Original issue reported on code.google.com by ivan.hab...@gmail.com on 3 Nov 2014 at 11:11

GoogleCodeExporter commented 9 years ago

We have a similar issue with class labels in the dense FeatureStore setting. 
Class labels are created dynamically during training and testing; and hence 
might be different at prediction time. This causes troubles in e.g. Weka. We 
therefore manually "balance" train and test class labels before prediction. As 
reference, we take the training data labels (i.e. class labels not found in 
training data will be deleted from test data, and labels found in the training 
data but not test data, will be added to test data).
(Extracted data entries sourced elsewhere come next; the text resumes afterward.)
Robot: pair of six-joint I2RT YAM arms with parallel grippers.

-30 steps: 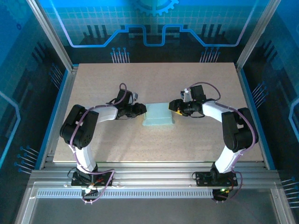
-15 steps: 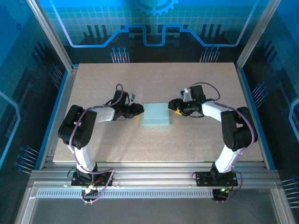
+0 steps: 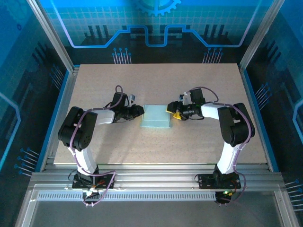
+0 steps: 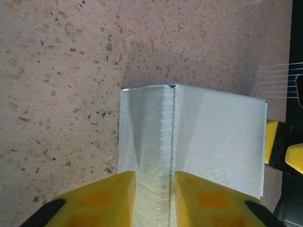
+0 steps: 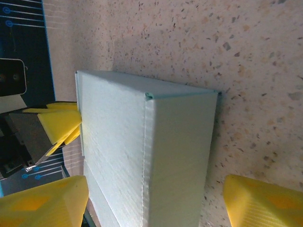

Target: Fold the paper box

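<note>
1. Roughly mid-table (image 3: 94, 85) lies the paper box (image 3: 157, 116): pale mint card, folded up flat and rectangular, with a creased seam along its top.
2. Right gripper (image 5: 154, 182): jaws wide, fingers either side of box end.
3. Left gripper (image 4: 151, 176): narrow, astride the seam; grip unclear.

one paper box (image 3: 156, 116), two arms (image 3: 78, 130) (image 3: 236, 127), one table (image 3: 156, 146).

your paper box (image 3: 156, 117) has slid a little to the left, and its near edge, flared wide a second ago, now looks narrower and squarer. your left gripper (image 3: 140, 111) has backed off leftward with it, jaws drawn in tighter on the box's end. your right gripper (image 3: 171, 111) has followed leftward, jaws spreading wider, and that arm's elbow has swung inward.
</note>
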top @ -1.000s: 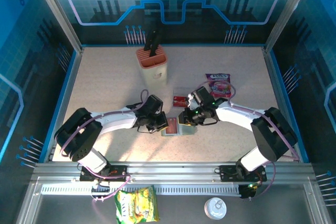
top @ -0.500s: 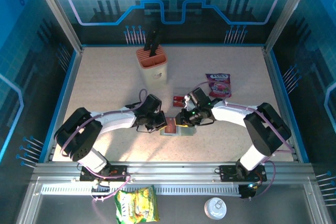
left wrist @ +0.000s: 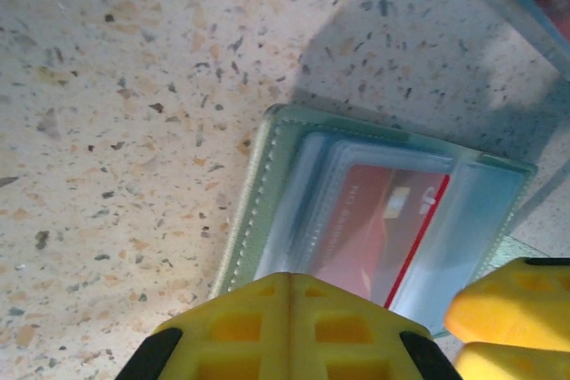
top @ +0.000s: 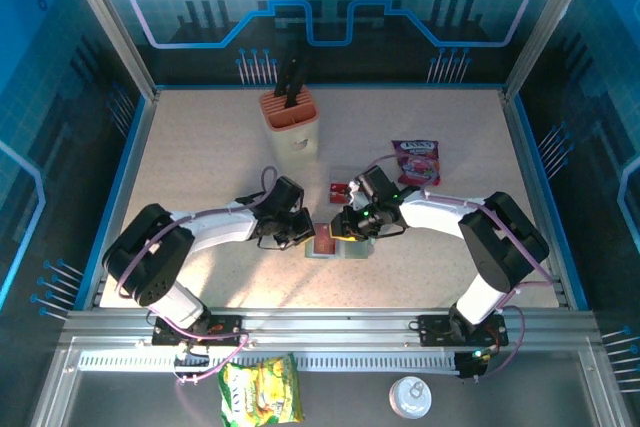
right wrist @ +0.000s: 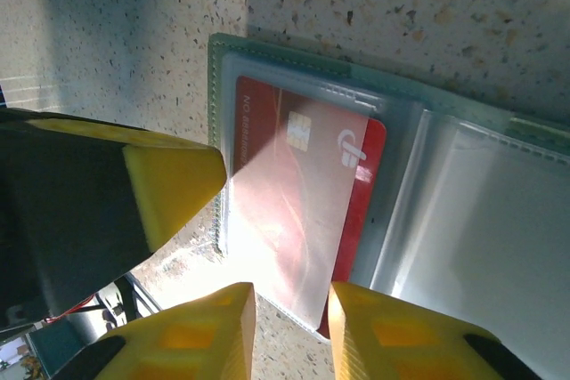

Maybe that's the way to go 
in the sparse FeatureStore case as well.

Original comment by daxenber...@gmail.com on 3 Nov 2014 at 11:28

GoogleCodeExporter commented 9 years ago

Well, this sounds like stratification; But if stratification is not desired, I 
think "balancing" the data labels is a workaround and I'm not sure if this is 
actually correct. You learn the classifier with whatever data (features + 
labels) you have and then the same features + labels should be used on the test 
data, regardless of what's there.

Balancing the data using their features seems very non-standard... The 
intuition is that the features would generalize well, but I cannot assume 
anything about the test data - i.e. in a cross-domain settings. So then I can 
use only features that I've seen during training and ignore the others (in case 
they are dynamically generated). So the train and test task must be somehow 
dependent.

Original comment by ivan.hab...@gmail.com on 3 Nov 2014 at 11:45

GoogleCodeExporter commented 9 years ago

With regard to class label "balancing" (maybe this term is not the best), we do 
exactly that: we learn from the training data whatever we can, and apply that 
to the test data. Unseen labels during training cannot be predicted and and the 
same time, we cannot prevent the classifier from predicting valid labels seen 
in the training data but not part of the true test data labels.
How to model this in the feature set might be a different question. But as long 
as we are doing supervised learning, we can only learn from the training data.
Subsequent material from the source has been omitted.